=== Begin Enclosure ===
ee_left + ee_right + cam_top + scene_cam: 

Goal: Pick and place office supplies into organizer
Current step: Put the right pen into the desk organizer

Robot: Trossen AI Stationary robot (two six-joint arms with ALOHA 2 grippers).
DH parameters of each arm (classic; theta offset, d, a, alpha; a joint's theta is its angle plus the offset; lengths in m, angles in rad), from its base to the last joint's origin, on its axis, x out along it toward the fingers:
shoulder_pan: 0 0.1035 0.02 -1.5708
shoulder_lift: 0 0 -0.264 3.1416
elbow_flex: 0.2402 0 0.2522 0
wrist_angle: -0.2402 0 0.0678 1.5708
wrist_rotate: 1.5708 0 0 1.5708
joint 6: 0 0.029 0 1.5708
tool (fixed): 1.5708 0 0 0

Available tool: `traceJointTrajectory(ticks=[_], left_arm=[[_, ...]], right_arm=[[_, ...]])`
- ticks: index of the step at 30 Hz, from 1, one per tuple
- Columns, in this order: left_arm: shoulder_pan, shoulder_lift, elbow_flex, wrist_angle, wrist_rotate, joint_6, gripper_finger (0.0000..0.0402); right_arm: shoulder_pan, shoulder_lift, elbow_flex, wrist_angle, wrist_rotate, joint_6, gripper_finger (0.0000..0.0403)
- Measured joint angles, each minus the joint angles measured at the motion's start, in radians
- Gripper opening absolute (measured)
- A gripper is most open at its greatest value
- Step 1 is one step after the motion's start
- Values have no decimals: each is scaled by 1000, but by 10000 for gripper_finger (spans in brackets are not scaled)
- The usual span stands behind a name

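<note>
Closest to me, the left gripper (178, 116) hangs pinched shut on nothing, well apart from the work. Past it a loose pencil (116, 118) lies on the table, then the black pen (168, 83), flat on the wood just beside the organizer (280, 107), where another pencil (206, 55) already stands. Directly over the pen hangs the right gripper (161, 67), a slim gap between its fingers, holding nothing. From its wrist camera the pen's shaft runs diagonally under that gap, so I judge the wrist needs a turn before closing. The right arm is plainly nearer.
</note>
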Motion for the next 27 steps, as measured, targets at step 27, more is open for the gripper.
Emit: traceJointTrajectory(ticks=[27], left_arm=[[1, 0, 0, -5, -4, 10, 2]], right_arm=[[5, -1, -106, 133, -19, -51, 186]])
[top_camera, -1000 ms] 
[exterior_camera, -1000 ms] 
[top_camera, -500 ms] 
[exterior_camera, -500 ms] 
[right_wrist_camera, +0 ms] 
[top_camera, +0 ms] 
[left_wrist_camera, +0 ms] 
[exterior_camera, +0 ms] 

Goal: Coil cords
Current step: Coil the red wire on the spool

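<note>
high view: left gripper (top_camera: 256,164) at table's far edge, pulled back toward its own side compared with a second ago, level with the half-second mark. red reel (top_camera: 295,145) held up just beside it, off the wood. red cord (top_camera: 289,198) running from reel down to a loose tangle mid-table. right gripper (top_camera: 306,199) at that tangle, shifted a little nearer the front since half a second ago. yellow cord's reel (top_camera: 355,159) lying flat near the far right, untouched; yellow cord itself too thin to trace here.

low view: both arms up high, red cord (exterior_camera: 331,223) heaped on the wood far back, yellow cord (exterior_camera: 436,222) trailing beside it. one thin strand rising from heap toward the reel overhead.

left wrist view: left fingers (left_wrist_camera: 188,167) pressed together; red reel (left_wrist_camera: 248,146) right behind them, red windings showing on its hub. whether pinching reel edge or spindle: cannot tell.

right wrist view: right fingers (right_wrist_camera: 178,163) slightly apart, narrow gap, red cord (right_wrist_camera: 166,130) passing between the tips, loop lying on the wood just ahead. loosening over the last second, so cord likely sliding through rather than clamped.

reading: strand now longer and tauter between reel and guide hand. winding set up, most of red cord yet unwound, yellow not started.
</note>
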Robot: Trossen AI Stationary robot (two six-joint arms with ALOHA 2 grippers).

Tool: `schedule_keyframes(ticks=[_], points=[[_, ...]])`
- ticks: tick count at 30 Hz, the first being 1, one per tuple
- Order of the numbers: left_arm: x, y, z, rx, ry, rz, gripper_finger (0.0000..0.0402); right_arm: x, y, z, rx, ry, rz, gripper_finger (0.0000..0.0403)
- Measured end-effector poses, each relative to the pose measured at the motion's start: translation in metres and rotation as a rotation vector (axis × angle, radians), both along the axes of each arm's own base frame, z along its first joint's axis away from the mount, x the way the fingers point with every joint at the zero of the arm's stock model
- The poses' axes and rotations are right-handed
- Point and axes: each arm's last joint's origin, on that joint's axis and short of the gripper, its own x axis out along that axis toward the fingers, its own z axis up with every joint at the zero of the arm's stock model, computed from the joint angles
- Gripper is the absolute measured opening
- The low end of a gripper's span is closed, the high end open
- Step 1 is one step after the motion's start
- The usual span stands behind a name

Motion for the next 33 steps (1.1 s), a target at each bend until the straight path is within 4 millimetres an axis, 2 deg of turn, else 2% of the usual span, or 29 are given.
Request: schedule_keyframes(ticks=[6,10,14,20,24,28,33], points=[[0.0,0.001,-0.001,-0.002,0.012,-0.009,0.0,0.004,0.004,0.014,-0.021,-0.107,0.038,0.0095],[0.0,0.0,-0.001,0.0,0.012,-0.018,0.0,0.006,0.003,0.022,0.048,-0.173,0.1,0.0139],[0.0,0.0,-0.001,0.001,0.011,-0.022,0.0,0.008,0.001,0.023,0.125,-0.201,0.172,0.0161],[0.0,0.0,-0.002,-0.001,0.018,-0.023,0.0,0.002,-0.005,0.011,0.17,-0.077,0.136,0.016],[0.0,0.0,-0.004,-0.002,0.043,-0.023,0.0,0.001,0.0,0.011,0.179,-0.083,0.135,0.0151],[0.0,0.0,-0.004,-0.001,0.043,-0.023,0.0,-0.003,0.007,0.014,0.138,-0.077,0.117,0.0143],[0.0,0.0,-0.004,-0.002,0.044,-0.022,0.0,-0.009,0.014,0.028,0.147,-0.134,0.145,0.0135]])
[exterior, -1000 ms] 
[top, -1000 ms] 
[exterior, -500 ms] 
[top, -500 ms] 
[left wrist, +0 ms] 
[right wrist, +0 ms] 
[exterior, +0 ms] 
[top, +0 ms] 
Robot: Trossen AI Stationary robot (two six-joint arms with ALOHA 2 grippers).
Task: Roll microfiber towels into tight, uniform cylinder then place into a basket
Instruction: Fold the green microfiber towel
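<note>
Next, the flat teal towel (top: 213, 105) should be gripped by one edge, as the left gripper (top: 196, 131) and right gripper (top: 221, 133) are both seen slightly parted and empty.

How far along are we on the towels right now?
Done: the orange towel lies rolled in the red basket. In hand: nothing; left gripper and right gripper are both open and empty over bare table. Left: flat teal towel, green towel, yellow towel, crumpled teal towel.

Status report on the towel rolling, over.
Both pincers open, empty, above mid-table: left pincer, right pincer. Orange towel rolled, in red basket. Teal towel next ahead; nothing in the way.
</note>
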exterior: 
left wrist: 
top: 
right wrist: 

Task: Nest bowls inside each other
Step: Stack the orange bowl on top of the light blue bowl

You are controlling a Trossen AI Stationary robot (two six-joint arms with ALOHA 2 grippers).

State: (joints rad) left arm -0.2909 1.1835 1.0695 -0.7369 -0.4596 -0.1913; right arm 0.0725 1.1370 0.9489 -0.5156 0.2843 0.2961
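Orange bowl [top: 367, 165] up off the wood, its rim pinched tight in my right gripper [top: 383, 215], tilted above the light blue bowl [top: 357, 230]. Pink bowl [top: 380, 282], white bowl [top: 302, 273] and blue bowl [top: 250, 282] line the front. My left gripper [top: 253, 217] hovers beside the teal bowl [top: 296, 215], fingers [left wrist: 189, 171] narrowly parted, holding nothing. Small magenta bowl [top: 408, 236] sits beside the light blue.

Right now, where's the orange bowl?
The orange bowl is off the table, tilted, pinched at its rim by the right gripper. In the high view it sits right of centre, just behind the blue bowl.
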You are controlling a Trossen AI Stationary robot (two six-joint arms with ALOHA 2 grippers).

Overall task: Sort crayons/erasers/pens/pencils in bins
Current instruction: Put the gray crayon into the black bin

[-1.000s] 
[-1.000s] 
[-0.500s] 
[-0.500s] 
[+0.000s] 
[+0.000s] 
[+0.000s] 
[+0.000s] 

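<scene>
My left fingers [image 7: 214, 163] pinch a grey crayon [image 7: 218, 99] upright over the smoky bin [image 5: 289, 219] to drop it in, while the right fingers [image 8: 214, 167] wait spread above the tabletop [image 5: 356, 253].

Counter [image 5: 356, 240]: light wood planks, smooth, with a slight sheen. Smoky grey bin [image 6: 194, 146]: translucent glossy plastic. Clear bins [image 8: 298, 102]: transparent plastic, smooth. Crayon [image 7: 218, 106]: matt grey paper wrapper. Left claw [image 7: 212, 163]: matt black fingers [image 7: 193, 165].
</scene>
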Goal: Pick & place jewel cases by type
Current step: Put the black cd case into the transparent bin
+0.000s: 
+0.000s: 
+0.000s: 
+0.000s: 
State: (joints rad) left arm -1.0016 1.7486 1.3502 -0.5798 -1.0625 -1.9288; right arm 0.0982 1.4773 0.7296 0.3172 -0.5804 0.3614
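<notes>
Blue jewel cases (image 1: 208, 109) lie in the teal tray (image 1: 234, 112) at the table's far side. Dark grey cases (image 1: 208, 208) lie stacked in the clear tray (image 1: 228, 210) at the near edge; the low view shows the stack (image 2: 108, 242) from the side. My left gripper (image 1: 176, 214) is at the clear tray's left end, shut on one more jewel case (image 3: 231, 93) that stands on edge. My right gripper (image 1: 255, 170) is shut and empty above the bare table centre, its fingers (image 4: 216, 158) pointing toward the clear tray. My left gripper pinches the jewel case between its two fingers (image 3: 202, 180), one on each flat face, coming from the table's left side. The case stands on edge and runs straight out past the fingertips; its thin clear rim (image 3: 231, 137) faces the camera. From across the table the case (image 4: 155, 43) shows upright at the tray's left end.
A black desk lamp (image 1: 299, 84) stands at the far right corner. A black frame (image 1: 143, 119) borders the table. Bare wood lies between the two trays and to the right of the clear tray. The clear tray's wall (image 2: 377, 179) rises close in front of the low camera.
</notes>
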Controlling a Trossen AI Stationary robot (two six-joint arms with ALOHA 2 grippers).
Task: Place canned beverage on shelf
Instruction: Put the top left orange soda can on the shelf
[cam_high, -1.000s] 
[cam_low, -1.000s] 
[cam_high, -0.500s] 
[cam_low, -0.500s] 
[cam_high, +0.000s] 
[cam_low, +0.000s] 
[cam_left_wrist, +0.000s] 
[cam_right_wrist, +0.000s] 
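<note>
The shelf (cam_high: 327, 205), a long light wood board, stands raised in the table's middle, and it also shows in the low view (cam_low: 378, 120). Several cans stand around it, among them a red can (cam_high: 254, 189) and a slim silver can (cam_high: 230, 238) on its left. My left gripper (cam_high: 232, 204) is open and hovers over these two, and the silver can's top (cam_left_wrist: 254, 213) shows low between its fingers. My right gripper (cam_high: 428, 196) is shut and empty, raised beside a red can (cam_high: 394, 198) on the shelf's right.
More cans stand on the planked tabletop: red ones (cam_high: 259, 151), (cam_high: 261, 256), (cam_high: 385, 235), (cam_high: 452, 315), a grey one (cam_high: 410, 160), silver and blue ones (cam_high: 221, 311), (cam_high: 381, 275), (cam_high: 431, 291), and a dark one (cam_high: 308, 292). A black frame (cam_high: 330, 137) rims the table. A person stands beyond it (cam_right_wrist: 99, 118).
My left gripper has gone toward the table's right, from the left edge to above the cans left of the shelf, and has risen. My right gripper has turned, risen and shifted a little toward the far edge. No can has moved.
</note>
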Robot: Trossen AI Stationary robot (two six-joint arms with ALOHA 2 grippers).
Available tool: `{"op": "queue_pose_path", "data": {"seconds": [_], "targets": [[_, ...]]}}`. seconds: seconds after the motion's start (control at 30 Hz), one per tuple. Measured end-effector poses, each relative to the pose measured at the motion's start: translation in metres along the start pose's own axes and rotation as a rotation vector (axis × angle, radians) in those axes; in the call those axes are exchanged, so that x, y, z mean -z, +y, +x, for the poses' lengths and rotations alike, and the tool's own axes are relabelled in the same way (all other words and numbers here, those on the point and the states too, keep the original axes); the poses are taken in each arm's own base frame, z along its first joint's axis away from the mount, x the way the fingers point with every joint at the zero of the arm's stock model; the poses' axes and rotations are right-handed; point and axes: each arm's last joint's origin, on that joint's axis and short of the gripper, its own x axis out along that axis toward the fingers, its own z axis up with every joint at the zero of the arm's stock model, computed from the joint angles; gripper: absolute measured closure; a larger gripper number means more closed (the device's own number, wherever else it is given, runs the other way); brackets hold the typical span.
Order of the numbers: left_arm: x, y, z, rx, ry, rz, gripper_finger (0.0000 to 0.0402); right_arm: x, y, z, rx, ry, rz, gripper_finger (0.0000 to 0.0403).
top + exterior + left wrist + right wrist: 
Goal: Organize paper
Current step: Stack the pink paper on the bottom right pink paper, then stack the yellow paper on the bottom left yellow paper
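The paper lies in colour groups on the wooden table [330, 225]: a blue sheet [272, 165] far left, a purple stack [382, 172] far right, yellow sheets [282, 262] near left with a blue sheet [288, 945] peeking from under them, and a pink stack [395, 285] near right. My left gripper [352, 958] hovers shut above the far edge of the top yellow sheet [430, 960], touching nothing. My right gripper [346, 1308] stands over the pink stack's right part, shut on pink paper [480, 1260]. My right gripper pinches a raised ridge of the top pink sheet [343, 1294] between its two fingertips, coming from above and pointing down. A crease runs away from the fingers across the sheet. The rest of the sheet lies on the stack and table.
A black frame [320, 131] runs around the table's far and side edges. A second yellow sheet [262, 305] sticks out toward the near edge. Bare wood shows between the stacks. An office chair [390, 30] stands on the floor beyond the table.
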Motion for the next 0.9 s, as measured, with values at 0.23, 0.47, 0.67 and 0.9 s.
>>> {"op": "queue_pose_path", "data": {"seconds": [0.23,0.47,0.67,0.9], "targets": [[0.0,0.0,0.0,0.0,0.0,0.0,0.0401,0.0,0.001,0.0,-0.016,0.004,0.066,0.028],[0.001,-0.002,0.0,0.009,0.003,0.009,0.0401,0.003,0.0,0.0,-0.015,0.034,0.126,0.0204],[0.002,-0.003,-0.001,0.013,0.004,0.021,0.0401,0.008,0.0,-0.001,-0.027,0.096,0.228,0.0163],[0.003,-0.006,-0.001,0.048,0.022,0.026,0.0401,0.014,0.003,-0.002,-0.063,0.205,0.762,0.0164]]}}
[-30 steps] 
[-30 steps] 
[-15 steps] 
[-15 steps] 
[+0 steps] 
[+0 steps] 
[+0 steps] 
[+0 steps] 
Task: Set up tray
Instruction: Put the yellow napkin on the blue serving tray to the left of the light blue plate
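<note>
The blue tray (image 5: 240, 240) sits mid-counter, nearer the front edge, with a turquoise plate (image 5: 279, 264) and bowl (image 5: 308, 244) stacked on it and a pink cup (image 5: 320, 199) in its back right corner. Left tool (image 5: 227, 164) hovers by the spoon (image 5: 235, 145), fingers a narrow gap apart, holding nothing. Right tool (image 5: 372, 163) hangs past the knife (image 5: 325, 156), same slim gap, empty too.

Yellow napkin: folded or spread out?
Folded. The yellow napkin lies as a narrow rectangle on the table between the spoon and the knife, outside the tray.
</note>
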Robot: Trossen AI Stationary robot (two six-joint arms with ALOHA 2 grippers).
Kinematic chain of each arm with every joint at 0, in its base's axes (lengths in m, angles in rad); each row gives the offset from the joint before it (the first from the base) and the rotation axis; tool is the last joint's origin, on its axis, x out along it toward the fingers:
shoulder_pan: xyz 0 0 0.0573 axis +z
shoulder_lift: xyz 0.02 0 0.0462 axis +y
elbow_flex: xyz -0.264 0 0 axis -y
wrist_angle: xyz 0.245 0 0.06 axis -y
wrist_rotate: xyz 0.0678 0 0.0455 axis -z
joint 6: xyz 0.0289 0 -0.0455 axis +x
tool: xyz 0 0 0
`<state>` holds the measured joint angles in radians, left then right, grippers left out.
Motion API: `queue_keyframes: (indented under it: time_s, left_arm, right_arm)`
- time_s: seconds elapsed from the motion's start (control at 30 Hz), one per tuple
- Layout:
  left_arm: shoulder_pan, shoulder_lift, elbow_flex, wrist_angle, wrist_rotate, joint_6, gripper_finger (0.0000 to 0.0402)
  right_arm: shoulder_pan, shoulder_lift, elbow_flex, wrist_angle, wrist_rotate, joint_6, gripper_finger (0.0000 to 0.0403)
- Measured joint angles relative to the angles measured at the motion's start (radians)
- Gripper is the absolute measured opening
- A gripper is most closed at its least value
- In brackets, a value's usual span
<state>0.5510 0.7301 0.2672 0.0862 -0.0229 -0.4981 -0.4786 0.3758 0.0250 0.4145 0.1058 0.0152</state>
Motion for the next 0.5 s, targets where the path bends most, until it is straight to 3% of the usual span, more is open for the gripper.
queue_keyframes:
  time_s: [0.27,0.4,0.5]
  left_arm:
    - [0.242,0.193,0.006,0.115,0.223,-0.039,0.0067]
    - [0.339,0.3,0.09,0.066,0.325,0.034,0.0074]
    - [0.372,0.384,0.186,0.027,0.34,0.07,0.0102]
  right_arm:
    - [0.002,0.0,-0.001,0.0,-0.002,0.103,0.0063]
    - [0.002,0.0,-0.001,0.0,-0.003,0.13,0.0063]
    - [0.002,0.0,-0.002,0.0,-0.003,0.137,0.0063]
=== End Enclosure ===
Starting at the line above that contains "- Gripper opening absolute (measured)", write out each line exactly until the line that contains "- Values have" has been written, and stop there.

- Gripper opening absolute (measured)
- A gripper is most open at its greatest value
- Step 1 is one step after the motion's start
- Values have no decimals: each is scaled by 1000, but by 10000 for gripper_finger (spans in brackets are not scaled)

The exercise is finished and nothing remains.